Industrial emissions are very dirty, so nobody imagined they could be transformed to an asset, especially using a biological catalyst. Traditional approaches require expensive gas conditioning methods. But our biological process is very robust. The bacteria we use as an industrial catalyst can tolerate these conditions and thrive.
Crucially, it’s about the product offering – which includes not only ethanol, but a range of other chemicals. By tailoring our microbe at the genetic level, we can make a variety of products at the same site.
Let’s say you’ve just invested a lot of money into building an ethanol production facility. The ethanol market is fluctuating and the price falls. As a customer you can swap out the ethanol producing microbe for another one and make a chemical that has a more favorable price in the open market. To take the analogy of a mobile phone – the facility is the hardware, and the bacteria are your apps that can be updated. We can help companies respond to the market quickly, making our product very attractive.
ARE THERE ANY BENEFITS TO THE LOCAL OR NATIONAL ECONOMY?
There’s a big local environmental health benefit. Carbon monoxide is a waste that results from the production processes at steel mills. A way to dispose off it is to burn it which emits CO2 and air pollutants like NOx and SOx, and particulate matter. If instead all these noxious gases are fed to bacteria emissions, they are completely mitigated.
WHAT POLICIES HELPED TO GROW YOUR BUSINESS?
What’s key is whether the fuel qualifies for local incentives or even has a share in the market. In Europe, for example, fuel needs to qualify under the European Renewable Energy Directive. This impacts the price of the fuel and the payback to those investing in a facility.
We are seeing a big change in the policy landscape today that has proved challenging for us in the past. Biofuels policies have traditionally focused on plant-based feedstocks – fuel that used a gaseous waste wouldn’t qualify as a biofuel and wouldn’t count towards mandates.
Today we’re seeing a step change globally, both in inclusion of fuels made from ‘recycled carbon’ and in tax credits that support carbon utilization technologies. These types of policy changes will significantly help the business and the sector as a whole.

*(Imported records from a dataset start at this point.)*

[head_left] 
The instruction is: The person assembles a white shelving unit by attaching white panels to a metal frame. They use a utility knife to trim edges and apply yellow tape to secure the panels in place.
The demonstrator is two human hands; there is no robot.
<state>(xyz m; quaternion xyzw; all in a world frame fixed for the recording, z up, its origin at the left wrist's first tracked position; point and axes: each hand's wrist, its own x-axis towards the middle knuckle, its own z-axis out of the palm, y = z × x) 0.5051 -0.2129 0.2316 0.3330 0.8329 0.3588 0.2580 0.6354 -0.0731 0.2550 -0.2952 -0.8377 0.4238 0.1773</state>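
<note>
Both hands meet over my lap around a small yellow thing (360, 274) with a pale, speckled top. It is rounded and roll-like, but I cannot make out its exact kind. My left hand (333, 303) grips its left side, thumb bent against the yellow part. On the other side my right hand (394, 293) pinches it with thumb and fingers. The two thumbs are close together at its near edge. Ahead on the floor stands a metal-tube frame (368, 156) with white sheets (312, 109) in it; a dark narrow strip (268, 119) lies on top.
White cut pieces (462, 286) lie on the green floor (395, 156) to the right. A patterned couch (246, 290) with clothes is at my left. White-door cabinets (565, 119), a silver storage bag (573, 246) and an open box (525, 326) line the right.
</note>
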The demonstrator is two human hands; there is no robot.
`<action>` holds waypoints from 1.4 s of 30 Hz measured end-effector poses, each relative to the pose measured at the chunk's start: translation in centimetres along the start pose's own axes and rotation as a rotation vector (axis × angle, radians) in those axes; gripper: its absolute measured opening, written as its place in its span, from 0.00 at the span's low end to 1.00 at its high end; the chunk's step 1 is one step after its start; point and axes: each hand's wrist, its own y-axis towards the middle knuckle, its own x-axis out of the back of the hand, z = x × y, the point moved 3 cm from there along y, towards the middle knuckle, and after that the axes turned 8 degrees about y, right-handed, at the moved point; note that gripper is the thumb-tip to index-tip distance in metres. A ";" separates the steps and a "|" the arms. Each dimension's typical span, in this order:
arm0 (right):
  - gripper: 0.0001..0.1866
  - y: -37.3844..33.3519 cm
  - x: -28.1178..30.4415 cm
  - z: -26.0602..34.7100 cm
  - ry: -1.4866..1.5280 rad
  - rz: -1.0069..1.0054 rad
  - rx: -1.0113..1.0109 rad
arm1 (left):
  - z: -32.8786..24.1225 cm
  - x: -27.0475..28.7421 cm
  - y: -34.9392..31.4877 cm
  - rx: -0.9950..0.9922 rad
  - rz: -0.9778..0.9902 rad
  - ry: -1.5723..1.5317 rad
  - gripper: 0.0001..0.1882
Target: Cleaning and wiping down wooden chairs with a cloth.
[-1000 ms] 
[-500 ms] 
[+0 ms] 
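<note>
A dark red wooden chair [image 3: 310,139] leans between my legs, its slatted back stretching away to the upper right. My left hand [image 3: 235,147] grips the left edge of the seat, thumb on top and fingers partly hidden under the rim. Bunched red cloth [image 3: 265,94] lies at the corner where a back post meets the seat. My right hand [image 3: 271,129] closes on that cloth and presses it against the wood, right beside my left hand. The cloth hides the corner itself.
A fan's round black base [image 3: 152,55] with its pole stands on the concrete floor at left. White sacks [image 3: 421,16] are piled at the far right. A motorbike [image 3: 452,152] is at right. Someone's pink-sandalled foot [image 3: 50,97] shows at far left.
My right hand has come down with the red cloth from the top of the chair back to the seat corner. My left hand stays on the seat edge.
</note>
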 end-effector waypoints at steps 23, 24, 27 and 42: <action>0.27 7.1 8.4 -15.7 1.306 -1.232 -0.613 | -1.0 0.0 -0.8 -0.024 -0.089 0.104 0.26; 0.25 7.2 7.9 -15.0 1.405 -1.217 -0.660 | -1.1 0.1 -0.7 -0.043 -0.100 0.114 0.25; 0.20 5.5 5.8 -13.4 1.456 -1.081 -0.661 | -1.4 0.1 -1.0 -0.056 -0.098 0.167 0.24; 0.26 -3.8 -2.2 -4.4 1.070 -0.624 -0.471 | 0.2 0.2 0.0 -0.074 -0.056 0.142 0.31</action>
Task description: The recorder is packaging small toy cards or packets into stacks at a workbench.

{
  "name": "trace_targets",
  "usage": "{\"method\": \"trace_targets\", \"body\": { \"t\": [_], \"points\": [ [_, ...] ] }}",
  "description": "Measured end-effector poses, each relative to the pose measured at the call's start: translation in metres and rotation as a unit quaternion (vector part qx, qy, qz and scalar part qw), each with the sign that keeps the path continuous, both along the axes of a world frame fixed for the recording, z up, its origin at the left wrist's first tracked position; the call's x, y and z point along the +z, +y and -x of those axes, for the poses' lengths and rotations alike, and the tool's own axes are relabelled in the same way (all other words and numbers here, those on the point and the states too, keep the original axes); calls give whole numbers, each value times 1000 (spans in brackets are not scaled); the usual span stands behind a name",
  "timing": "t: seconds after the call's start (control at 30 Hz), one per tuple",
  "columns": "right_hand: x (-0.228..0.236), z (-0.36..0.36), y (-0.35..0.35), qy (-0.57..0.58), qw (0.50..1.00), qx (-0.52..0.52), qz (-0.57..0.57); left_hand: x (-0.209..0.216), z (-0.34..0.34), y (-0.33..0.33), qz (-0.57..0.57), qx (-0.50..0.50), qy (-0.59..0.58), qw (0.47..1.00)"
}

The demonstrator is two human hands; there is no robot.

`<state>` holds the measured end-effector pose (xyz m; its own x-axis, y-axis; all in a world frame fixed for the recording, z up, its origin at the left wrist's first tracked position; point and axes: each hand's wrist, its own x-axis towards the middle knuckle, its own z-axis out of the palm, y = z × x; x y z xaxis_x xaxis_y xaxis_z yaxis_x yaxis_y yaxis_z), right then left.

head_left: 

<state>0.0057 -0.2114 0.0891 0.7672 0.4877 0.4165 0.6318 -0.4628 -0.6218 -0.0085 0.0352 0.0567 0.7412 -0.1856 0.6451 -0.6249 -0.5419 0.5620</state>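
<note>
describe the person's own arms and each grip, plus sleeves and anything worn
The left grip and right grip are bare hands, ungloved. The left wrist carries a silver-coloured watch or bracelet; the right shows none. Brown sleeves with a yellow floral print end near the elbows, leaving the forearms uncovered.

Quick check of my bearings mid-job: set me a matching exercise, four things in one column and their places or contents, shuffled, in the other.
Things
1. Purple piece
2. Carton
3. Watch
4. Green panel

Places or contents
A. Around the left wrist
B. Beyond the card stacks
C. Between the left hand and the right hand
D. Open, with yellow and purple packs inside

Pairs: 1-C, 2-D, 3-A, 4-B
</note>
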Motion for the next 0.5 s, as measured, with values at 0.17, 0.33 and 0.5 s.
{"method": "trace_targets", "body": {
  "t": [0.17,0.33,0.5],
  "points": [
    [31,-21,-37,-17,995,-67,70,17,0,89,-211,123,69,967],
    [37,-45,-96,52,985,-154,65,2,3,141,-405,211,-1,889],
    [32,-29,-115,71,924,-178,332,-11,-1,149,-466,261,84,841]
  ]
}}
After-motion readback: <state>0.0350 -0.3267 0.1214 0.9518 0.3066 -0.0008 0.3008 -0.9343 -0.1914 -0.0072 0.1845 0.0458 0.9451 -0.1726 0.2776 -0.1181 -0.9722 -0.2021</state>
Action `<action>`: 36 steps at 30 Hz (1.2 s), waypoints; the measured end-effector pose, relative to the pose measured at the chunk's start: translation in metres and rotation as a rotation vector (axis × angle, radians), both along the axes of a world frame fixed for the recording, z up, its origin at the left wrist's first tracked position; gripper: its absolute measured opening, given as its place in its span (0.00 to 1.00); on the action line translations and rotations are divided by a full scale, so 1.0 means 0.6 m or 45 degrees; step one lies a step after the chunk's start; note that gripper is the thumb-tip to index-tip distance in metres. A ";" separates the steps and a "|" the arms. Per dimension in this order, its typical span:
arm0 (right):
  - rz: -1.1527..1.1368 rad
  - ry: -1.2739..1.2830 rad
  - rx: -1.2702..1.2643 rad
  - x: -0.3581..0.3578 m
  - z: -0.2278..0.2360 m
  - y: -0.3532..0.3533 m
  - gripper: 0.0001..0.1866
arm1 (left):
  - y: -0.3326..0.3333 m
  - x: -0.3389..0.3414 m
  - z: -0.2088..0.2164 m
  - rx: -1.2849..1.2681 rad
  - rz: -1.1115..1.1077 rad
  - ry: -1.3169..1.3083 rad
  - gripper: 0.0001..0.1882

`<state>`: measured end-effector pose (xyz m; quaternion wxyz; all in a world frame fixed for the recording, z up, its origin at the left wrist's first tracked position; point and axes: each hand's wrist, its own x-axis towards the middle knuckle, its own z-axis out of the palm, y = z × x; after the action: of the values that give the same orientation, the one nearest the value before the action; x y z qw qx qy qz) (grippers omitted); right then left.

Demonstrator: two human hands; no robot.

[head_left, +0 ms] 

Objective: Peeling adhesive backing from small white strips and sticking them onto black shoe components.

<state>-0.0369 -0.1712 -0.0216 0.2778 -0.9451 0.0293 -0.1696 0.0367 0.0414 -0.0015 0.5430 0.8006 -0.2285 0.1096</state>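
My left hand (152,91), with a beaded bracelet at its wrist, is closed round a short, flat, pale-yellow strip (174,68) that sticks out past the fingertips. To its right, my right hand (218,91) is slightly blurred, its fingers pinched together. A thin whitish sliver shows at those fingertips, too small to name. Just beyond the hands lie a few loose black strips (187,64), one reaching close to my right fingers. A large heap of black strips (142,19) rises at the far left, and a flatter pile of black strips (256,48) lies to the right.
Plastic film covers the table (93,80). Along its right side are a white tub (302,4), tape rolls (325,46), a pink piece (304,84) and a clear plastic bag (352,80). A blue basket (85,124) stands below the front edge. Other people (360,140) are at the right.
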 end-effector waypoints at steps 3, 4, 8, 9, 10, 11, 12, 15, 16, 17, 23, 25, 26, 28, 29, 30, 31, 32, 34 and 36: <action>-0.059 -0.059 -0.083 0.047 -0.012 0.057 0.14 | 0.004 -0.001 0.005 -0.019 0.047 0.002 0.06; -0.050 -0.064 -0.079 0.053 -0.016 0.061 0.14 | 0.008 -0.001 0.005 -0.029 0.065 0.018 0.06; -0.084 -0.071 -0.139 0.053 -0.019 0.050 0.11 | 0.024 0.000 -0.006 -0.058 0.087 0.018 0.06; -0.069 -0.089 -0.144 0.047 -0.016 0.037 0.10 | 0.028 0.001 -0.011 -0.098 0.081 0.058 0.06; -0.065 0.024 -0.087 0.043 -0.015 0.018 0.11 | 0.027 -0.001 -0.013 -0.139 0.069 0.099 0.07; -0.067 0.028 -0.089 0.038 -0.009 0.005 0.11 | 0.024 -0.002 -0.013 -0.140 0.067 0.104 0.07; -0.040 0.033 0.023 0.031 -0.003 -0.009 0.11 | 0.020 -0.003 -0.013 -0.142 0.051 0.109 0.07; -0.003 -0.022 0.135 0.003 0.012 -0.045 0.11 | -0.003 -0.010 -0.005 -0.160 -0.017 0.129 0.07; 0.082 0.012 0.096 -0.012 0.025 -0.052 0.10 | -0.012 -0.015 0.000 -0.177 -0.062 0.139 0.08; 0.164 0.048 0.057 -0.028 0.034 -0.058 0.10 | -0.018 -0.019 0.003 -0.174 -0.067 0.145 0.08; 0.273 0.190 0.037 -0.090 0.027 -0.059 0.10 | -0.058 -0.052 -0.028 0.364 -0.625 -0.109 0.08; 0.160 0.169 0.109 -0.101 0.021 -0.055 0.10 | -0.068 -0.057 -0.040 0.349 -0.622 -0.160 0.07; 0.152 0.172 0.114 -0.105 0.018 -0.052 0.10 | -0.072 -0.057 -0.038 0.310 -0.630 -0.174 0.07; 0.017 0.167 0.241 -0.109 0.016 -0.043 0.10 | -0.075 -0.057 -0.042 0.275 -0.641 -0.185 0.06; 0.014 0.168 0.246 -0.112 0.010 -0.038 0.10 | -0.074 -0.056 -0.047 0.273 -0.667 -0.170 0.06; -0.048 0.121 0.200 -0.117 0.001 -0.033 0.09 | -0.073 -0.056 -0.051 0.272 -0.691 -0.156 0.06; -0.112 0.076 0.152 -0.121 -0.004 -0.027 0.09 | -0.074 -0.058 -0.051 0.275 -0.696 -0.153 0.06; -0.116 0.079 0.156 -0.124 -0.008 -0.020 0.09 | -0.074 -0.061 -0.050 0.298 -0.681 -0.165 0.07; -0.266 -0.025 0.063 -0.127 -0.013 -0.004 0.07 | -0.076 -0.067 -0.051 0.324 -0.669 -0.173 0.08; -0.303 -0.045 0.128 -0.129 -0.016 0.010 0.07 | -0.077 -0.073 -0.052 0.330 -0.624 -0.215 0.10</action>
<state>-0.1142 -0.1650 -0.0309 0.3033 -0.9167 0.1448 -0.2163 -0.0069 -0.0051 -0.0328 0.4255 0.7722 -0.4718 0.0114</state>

WHAT POLICIES WOULD HELP YOUR BUSINESS IN THE FUTURE?
Fuel-based policies are critical. They must be technology-neutral and focus on greenhouse gas reductions rather than the feedstock used. Effective policy would also look holistically at the sustainability profile of the fuel or product and have a carbon price that incorporates the true cost of externalities. However, many companies are already factoring in an internal carbon price, which is why we see a lot of interest in what we do.
WHAT WIDER IMPACT ARE YOU HAVING ON THE ECONOMY?
We are creating industrial symbiosis and enabling the circular economy. As an example, one of the products we can make is a platform chemical that can be used to produce synthetic fibers. The steel industry can therefore chose to extend their business model to the apparel sector. This creates new business opportunities among sectors that traditionally don’t work together.
In aviation for example, a steel mill could make the wings of the plane, and the emissions from the production of that steel, could actually fuel the plane and make the fabric for the seats of the plane.
Seizing the opportunity to create new ways of collaboration among different industrial sectors will enable innovative approaches to tackling environmental challenges.